Folks think this is an isolated incident when we have seen Super Bowl teams fail miserably after losing their best running back. Remember Super Bowl XXIX when the 49ers lost Rickey Watters after a record 3 TD performance in the big game? He was an often injured starter who came on during the ’94 playoffs. Without him they were anemic all year and their unproven runners Derek Loville & Adam Walker (1 lost fumble) doomed them in their ’95 27-17 NFC playoff loss that ended their season.

Yet tell me the blind loyalty to GM John Schneider as though he has won the last 7 Super Bowls or something. To think the defending champion Seahawks are $60 million under the cap, one side of the football cheering public think Walker III shouldn’t receive a raise based on the idiotic notion not to pay the bellcow runner. As though Saquon Barkley didn’t just run for 2,005 yards on the Super Bowl LIX champion Eagles. As though the Baltimore Ravens didn’t have Derek Henry bludgeoning opponents for 1,921 yards and 16 rushing TDs and should have faced the Eagles in LIX but they were undone by a bad 2 point conversion.

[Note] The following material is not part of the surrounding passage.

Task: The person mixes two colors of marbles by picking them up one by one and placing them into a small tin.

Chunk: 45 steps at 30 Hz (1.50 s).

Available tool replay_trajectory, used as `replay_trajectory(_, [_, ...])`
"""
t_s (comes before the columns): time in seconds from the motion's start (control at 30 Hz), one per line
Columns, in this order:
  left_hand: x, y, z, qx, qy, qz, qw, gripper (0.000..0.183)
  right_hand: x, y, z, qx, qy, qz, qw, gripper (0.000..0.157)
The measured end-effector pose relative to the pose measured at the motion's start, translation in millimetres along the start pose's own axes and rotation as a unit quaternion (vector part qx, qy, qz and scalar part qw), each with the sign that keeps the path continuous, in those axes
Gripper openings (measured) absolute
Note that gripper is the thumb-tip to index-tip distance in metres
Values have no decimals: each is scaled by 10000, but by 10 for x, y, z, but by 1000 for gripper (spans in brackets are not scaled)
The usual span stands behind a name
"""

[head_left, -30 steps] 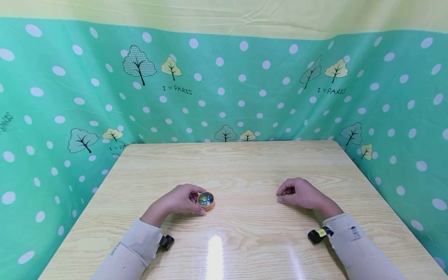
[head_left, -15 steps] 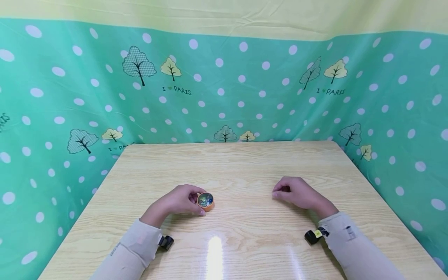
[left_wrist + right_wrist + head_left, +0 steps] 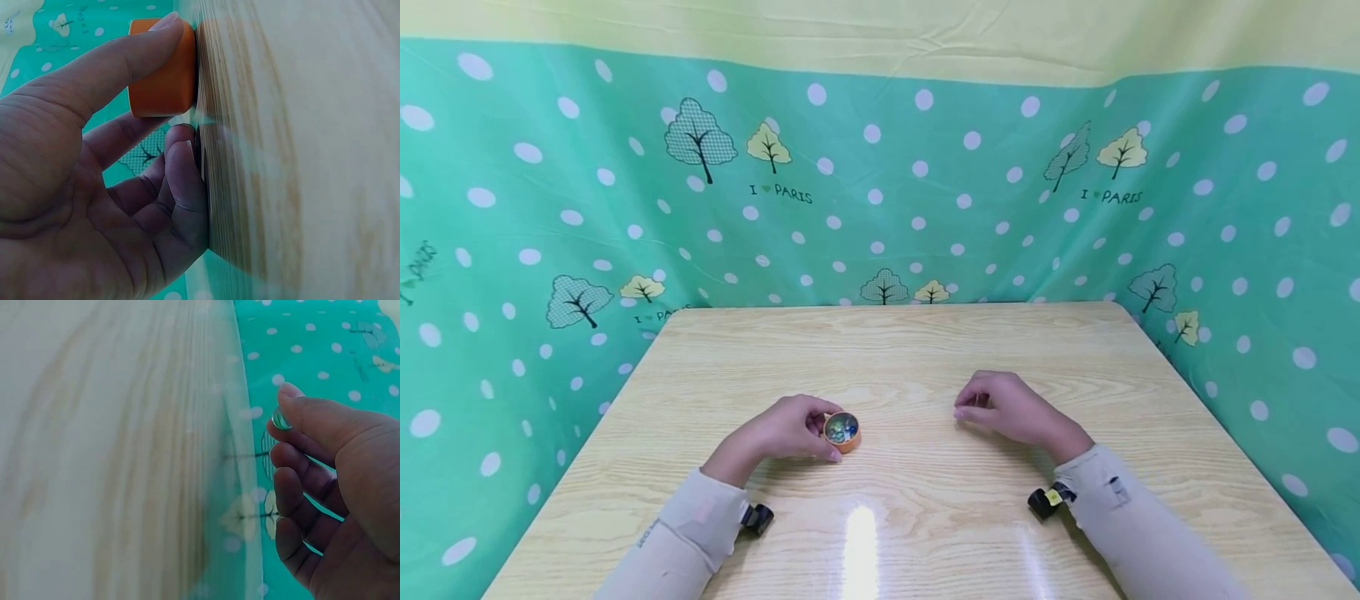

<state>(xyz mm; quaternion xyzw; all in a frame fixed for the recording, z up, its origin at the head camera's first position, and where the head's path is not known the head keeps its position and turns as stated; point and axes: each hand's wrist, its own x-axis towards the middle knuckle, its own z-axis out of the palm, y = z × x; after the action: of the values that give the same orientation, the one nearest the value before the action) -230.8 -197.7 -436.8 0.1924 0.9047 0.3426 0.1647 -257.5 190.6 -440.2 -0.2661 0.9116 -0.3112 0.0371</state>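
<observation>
A small round orange cup [image 3: 842,432] with several glass marbles in it stands on the wooden table, left of centre in the head view. My left hand [image 3: 790,427] grips its side between thumb and fingers. The left wrist view shows the thumb across the orange wall of the cup [image 3: 164,81], its base at the tabletop. To the right, my right hand [image 3: 1007,406] is raised over the table. In the right wrist view it pinches a clear greenish glass marble [image 3: 281,419] between thumb and index fingertip, the other fingers curled below.
The pale wooden table [image 3: 895,358] runs back to a green dotted curtain [image 3: 917,183] that also closes both sides. Black wrist cameras sit under both cuffs. A bright light reflection lies on the table's front part.
My right hand has lifted from the table with the marble and moved left toward the cup. My left hand and the cup stay in place.
</observation>
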Motion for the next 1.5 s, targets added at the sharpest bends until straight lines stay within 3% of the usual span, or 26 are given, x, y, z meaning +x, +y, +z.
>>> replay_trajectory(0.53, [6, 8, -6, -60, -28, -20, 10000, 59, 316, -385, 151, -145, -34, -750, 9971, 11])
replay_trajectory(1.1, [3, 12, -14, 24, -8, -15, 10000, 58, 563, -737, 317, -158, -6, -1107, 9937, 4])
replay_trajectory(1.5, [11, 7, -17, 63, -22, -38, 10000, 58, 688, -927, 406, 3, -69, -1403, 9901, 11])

Seattle could begin the season with 2 different running backs now that Charbonnet could be out until late in the ’26 season or even miss football until ’27. If he is back is he going to be the bellcow for the team after an ACL tear??

Hopefully GM Schneider is just playing hard ball to bring Walker III in later. Even with a discount he allows the Seahawks a legitimate chance at defending their Super Bowl LX title. Without it they stand no chance.